Two-Layer Model Predictive Control of Microgrids: Cost Optimization and Resilience Through Adaptive Setpoint Coordination


Nizamioǧlu T., Rahimi S., GÖL M.

2025 IEEE Kiel PowerTech, PowerTech 2025, Kiel, Germany, 29 June - 03 July 2025, (Full Text) identifier

  • Publication Type: Conference Paper / Full Text
  • Doi Number: 10.1109/powertech59965.2025.11180692
  • City: Kiel
  • Country: Germany
  • Keywords: battery storage, cost optimization, microgrid, mixed-integer linear programming, model predictive control, multi-agent layers, optimization, resilience, setpoints, two-layer control
  • Middle East Technical University Affiliated: Yes

Abstract

With the growing use of energy storage systems, storing surplus energy from renewable sources has become a profitable strategy.

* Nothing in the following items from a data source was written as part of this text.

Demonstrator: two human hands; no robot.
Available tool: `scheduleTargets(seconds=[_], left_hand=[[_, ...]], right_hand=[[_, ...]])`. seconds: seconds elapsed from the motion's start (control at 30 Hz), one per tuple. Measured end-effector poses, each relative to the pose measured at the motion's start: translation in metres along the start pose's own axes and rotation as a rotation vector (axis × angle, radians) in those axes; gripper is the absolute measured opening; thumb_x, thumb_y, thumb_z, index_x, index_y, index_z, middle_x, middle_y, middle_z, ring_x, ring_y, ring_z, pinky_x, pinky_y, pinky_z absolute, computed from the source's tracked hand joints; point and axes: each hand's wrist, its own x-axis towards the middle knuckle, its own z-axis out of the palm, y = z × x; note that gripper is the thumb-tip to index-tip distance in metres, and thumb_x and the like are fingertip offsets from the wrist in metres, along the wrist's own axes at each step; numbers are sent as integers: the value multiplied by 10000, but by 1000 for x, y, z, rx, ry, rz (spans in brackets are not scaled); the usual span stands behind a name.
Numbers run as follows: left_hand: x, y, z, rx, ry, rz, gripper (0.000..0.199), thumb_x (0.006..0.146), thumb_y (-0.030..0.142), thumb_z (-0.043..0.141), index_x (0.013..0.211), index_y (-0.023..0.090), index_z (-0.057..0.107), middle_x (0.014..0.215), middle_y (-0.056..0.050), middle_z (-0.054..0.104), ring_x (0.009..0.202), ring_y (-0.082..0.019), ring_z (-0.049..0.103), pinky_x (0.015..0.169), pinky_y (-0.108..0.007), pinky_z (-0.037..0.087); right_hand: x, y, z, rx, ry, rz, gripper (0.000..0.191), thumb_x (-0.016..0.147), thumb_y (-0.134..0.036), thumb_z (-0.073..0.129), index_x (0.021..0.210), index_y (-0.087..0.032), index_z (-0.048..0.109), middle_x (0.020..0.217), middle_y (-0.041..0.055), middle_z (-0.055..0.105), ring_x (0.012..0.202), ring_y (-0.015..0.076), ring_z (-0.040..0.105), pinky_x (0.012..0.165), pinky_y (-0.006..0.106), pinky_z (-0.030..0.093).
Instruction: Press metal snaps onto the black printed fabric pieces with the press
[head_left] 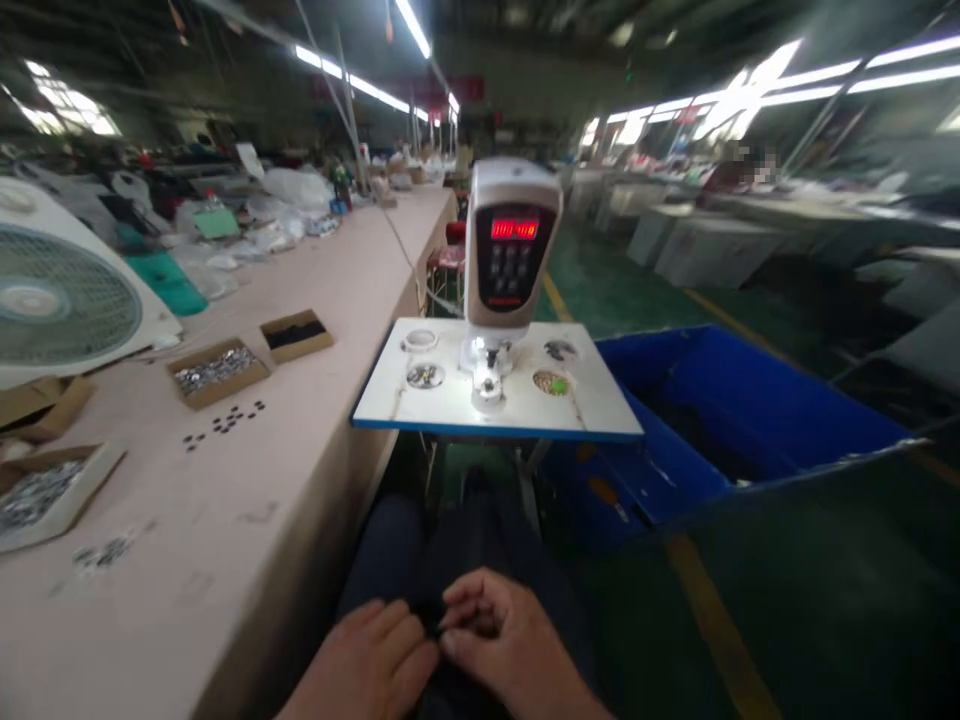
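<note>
Both hands are low in the view, above the dark-clothed lap. My left hand (367, 660) has its fingers curled together, palm down; whatever they may hold is hidden. Close beside it, my right hand (506, 635) has bent fingers with the thumb near the fingertips, and something small and dark shows between the two hands, too small to name. Ahead of them is a white machine (514, 250) with a lit red display, mounted on a small white table (450, 410) with round cups of small parts let into its top.
Left is a long table (300, 420) with a fan (67, 290), a box of metal parts (217, 372), a box of dark pieces (296, 335), a tray (52, 495) and loose discs (225, 422). A blue bin (750, 400) stands to the right.
</note>
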Motion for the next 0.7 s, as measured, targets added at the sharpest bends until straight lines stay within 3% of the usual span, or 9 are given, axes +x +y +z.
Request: scheduleTargets(seconds=[0.17, 0.53, 0.7], left_hand=[[0, 8, -28, -101, -79, -43, 294, 1038, 220, 333, 1000, 144, 615, 803, -45, 623, 721, -197, 530, 656, -353, 390], [-5, 6, -50, -141, 116, -36, 236, 1002, 128, 445, 1017, 85, 676, 827, -78, 687, 799, -198, 587, 703, -349, 475], [-6, 6, -56, -129, 127, -32, 220, 994, 116, 467, 984, 94, 685, 817, -71, 694, 806, -194, 592, 711, -343, 486]], right_hand=[[-10, -17, 3, 14, -14, -25, 302, 751, -221, 765, 1039, -196, 679, 901, 23, 756, 824, 163, 713, 774, 283, 565], [-17, -34, 11, -179, -18, -204, 277, 816, -119, 719, 1066, -237, 720, 917, -18, 786, 811, 127, 744, 773, 230, 592], [-17, -36, 12, -280, -23, -282, 350, 798, -71, 723, 1091, -264, 722, 908, -52, 790, 798, 104, 746, 755, 184, 582]])
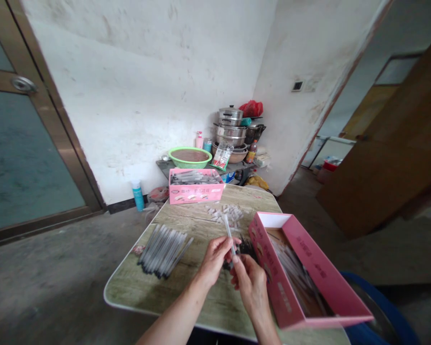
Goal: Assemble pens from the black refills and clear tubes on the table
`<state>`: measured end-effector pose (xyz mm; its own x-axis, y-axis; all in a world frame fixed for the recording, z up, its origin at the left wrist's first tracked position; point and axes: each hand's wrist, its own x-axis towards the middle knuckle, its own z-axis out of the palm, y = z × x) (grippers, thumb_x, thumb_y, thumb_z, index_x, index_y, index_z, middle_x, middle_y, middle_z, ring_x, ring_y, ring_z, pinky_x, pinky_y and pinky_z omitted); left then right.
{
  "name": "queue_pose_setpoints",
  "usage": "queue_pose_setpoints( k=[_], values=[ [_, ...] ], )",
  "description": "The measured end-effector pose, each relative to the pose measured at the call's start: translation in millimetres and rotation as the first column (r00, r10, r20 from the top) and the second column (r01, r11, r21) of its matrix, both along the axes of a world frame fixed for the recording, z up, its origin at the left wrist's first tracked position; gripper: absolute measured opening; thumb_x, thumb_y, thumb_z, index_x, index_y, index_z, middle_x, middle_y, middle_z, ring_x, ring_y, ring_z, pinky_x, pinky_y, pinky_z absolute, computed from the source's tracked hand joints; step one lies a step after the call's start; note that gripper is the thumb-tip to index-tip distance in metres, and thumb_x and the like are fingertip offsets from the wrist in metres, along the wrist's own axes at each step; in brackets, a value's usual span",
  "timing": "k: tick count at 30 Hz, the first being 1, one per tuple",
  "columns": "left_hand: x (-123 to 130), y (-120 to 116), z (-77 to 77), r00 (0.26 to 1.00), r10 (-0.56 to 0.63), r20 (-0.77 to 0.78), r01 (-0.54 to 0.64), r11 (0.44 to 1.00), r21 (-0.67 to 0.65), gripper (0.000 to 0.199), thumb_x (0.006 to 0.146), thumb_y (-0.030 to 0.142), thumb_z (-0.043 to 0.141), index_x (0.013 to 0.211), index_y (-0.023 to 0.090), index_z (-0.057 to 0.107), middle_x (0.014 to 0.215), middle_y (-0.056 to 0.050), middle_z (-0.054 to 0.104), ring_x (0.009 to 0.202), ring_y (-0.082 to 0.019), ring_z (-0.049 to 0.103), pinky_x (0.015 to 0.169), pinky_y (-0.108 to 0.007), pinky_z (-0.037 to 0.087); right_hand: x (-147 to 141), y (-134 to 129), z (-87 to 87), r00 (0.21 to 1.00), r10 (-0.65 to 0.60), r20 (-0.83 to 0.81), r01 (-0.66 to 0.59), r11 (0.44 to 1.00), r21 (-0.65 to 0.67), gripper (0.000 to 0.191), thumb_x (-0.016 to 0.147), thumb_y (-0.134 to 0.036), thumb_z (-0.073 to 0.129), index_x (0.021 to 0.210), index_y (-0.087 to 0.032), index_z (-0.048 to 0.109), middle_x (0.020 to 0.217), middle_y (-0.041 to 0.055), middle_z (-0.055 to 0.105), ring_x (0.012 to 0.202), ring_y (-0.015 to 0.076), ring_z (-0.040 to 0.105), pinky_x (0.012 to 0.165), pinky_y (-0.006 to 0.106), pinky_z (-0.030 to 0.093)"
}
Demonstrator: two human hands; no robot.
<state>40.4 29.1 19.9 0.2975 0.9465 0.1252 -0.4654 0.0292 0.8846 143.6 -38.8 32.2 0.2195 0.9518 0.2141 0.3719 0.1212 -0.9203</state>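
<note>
Between both hands, over the middle of the table [201, 302], a slim whitish translucent pen [227, 225] points away from me. My left hand [215, 258] pinches it along the barrel. The fingertips of my right hand [250, 282] close on its near end; what exactly they grip there is hidden. Beyond the hands lies a scatter of small white pieces [232, 212]. Small black parts [247, 247] form a heap beside my right hand, partly covered by it. On the left, several pens [163, 249] with dark ends lie side by side.
An open pink box [283, 287] with thin translucent tubes [294, 263] stands at the right. Another pink box [196, 194], full of pens, is at the far edge. Behind it are a green basin [190, 164] and stacked pots [231, 129]. A blue can [137, 195] stands left on the floor.
</note>
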Motion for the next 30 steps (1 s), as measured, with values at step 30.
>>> queue_pose_setpoints(
  k=[30],
  values=[
    [-39, -49, 51.6, 0.933, 0.293, 0.21, -0.298, 0.954, -0.006, 0.027, 0.082, 0.038, 0.063, 0.074, 0.013, 0.062, 0.071, -0.001, 0.056, 0.05, -0.004, 0.035, 0.046, -0.019, 0.024, -14, -75, 2.9, 0.934, -0.201, 0.295, 0.098, 0.939, 0.33, 0.043, 0.09, -0.048, 0.047, 0.09, -0.014, 0.073, 0.088, 0.0153, 0.075, 0.08, 0.0275, 0.072, 0.072, 0.031, 0.056]
  ],
)
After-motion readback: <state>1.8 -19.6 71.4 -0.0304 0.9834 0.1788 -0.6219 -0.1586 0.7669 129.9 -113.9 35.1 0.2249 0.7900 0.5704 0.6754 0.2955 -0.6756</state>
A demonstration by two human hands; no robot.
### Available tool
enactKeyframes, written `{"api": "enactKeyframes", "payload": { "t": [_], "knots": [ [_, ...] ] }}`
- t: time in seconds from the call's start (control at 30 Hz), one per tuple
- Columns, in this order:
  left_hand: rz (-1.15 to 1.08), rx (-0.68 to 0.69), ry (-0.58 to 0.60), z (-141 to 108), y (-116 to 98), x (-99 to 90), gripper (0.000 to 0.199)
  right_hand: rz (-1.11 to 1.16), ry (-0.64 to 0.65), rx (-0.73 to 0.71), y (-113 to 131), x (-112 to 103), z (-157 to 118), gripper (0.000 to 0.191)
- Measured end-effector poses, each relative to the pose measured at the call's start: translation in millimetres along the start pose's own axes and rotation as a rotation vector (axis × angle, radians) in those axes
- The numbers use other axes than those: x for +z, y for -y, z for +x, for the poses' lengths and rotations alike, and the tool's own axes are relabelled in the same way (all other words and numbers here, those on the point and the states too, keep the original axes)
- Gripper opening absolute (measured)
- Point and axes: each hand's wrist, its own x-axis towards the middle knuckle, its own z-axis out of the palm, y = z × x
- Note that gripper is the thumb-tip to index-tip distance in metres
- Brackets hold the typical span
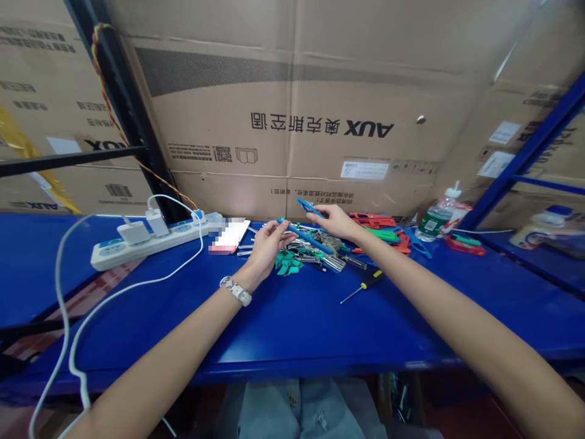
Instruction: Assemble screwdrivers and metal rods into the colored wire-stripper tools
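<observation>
My left hand (269,244), with a watch on its wrist, is closed on one end of a long blue strip (311,239) that slants down to the right. My right hand (334,221) is up and to the right, its fingers pinching a short blue piece (307,207). Beneath both hands lies a pile of metal and clear-handled parts (336,262), with small green pieces (287,263) at its front left. A yellow and black screwdriver (365,284) rests on the blue table (292,329) in front of the pile.
A white power strip (137,241) with plugs and loose cables is at the left, beside a white card (235,235). Orange pieces (372,219) and green pieces (382,235) lie right of the pile, near a water bottle (434,216). Cardboard boxes (292,79) stand behind.
</observation>
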Motion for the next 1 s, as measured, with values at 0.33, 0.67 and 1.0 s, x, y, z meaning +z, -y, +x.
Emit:
{"api": "enactKeyframes", "payload": {
  "t": [0.33,0.67,1.0],
  "knots": [
    [-0.050,-0.002,0.054,-2,7,26.2,0.019,0.218,0.107,-0.035,36,13,-40,0.039],
    [0.142,0.029,0.165,28,11,73.8,0.018,-0.136,-0.001,-0.016,5,-54,-65,0.047],
    [1.045,0.327,0.503,114,37,73.9,0.005,-0.672,-0.015,0.180,-80,-85,-44,0.046]
  ]
}}
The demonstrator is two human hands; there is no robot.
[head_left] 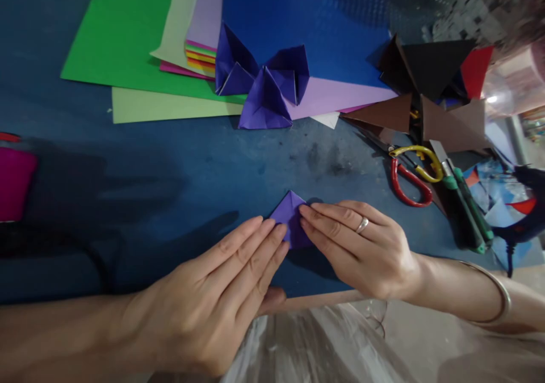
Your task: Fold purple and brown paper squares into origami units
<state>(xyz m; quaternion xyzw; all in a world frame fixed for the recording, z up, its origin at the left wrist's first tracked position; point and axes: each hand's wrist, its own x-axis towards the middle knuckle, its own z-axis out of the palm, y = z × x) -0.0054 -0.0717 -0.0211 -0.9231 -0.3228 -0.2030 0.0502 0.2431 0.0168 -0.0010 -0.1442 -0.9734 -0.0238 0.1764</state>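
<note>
A small folded piece of purple paper (pixel 293 218) lies on the blue tabletop in front of me, its point facing away. From the left, my left hand (pixel 230 281) lays its straight fingertips on the paper's lower left edge; its thumb is apart, near the table edge. My right hand (pixel 357 238), with a ring on one finger, has its fingers together on the paper's right edge, and its thumb is hidden beneath. Beyond them stands a folded purple paper shape (pixel 266 96) with several pointed, open pockets.
Coloured paper sheets (pixel 140 31) are stacked at the back. On the right lie scissors (pixel 413 173) with red and yellow handles, a green-handled cutter (pixel 466 207), brown folded papers (pixel 453 125) and a dark glue gun (pixel 525 213). A magenta object (pixel 17 181) sits far left.
</note>
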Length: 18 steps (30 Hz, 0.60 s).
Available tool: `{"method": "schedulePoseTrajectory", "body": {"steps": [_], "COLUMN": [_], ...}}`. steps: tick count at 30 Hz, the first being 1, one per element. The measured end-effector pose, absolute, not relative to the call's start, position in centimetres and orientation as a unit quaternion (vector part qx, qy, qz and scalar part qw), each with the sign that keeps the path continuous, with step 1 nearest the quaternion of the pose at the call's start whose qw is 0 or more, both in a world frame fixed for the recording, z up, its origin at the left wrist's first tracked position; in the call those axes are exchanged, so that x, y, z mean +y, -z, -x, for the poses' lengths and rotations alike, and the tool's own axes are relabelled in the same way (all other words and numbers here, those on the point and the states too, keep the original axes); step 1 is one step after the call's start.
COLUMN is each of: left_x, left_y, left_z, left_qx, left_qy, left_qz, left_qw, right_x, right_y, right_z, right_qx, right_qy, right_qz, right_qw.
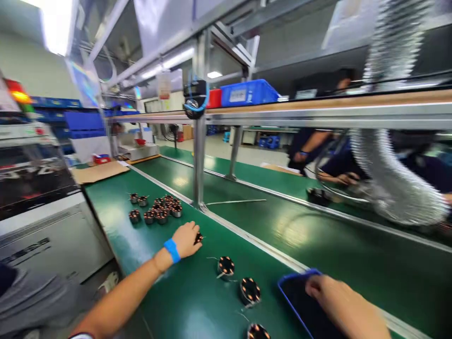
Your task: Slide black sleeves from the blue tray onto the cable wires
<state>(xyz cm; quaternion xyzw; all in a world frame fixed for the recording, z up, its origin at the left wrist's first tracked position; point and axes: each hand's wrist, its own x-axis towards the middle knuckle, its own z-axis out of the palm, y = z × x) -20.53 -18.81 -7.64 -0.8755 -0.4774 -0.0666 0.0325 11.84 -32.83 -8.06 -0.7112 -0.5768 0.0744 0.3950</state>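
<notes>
My left hand [186, 239], with a blue band at the wrist, is closed around a copper-wound coil [198, 238] low over the green bench [190, 287]. Three more coils stand to its right: one coil [226, 266], a second [250, 291] and a third [257, 331] cut by the bottom edge. Beyond my left hand sits a cluster of several coils [162, 209]. At the lower right my right hand [339, 296] is over a blue-rimmed tray [296, 308]; its fingers are blurred, and whether it holds anything cannot be made out.
A metal post [199, 165] rises from the bench rail and carries a shelf with a blue bin [249, 92]. Cardboard [100, 172] lies at the far left end. A silver duct [391, 183] hangs at the right, near other people's hands and arms across the bench.
</notes>
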Motion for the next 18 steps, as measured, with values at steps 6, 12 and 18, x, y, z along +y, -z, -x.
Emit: {"method": "schedulePoseTrajectory", "body": {"steps": [6, 12, 18], "left_x": [-25.6, -30.2, -31.0], "left_y": [9.0, 10.8, 11.7], "left_z": [22.1, 20.7, 20.4], "left_qx": [-0.426, -0.462, -0.492], "left_qy": [0.044, 0.069, 0.099], "left_qz": [0.903, 0.878, 0.857], "left_qw": [-0.039, -0.106, -0.115], "right_x": [-33.6, -31.1, -31.2], "right_y": [7.5, 8.6, 11.5], "right_z": [-10.2, -2.8, 2.9], "right_qx": [-0.531, -0.603, -0.627], "right_qy": [-0.125, -0.243, -0.299], "right_qz": [0.743, 0.66, 0.643], "right_qw": [0.387, 0.376, 0.323]}}
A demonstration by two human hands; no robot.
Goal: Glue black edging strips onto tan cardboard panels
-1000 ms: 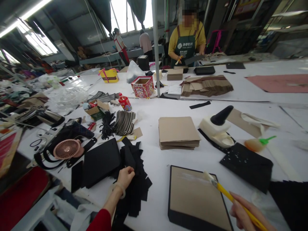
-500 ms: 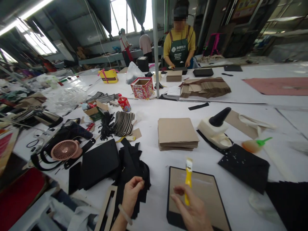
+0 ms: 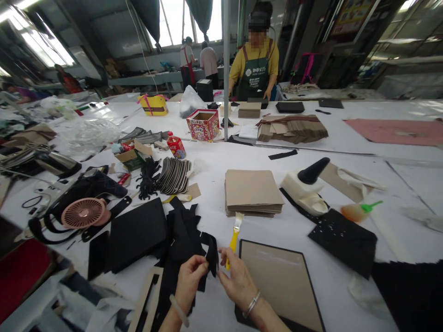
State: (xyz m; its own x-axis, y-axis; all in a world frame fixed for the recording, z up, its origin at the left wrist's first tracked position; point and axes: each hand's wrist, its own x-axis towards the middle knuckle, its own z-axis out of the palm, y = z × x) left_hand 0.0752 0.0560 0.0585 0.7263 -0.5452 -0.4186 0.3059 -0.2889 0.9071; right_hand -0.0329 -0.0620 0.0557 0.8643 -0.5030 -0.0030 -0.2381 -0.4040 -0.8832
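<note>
While my left fingers (image 3: 198,261) are pinching a looped black strip (image 3: 211,251), my right fingers (image 3: 224,278) are gripping a yellow brush (image 3: 234,240) beside the black-edged board (image 3: 275,272) that is lying on the white surface (image 3: 212,198).

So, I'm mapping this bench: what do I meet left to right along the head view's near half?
Pink fan, black rectangular piece, left hand, right hand holding yellow brush, tan board, speckled black piece.

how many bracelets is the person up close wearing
2: a pale bracelet just behind the left hand, and a silver bracelet just behind the right hand, which holds the brush. Others may be hidden.
</note>
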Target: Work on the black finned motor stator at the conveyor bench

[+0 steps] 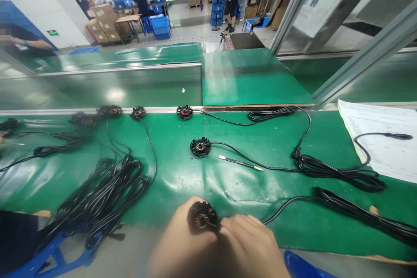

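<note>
Near the table's front edge, my left hand (179, 236) is closed around a black toothed disc (202, 218) with a copper-coloured centre. My right hand (252, 241) is closed beside it, fingers pressed together at the spot where the disc's black cable (282, 206) joins; the grip itself is partly hidden. That cable leads right to a long bundled coil (361, 210). Beyond my hands another toothed disc (200, 147) lies flat on the green mat, its cable running to a coil (342, 173). A slim black-and-white pen (240, 163) lies beside that cable.
A further disc (184, 112) and several others line the mat's back edge. Tangled cables (114, 186) pile up at left, over a blue stool (55, 256). Printed sheets (384, 139) lie at right. A raised green board (250, 76) and metal posts (365, 58) stand behind. People work beyond.
</note>
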### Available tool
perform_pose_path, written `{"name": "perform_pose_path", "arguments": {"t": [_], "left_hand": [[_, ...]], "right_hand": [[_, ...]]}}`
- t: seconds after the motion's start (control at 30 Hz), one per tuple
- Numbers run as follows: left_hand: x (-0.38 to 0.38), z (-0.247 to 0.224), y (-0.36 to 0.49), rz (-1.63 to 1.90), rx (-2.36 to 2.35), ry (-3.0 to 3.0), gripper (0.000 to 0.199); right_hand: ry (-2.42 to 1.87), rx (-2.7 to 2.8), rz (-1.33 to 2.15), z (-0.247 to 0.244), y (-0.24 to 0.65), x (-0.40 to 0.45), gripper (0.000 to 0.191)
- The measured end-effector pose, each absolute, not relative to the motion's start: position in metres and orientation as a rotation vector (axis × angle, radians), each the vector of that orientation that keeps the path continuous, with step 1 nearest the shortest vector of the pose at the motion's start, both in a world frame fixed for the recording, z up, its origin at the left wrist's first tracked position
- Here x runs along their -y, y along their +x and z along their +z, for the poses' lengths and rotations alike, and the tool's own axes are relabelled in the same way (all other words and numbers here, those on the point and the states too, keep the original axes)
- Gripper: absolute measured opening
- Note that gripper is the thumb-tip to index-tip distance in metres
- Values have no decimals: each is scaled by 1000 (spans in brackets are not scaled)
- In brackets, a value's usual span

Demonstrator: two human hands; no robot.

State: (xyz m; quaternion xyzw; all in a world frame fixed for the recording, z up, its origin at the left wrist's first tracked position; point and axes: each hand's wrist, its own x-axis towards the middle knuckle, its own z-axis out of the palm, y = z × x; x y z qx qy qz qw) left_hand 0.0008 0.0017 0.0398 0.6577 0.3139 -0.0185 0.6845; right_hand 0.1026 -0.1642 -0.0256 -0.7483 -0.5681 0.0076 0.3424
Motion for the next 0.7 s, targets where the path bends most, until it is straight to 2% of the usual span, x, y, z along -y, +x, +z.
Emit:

Given the rising trend in the use of renewable energy and the installation of battery storage systems, the significance of microgrids has increased. To ensure microgrid networks perform optimally, operators should maintain resilience for emergencies and cost-effectiveness during normal operating conditions. This study introduces a strategy that addresses these issues, focusing on customer flexibility and computational efficiency through a two-layer integrated model predictive controller. In this framework, setpoints from the upper-layer microgrid operator are issued every 15 minutes to lower-layer building managers, who adjust their operations on a minute basis in response to these setpoints, ensuring effective problem-solving. Additionally, the recommended battery setpoint dispatch substantially lessens the computational load of optimization, especially in larger systems, and achieves the required resilience. Throughout the paper, corresponding methodology and simulation results are presented and verified.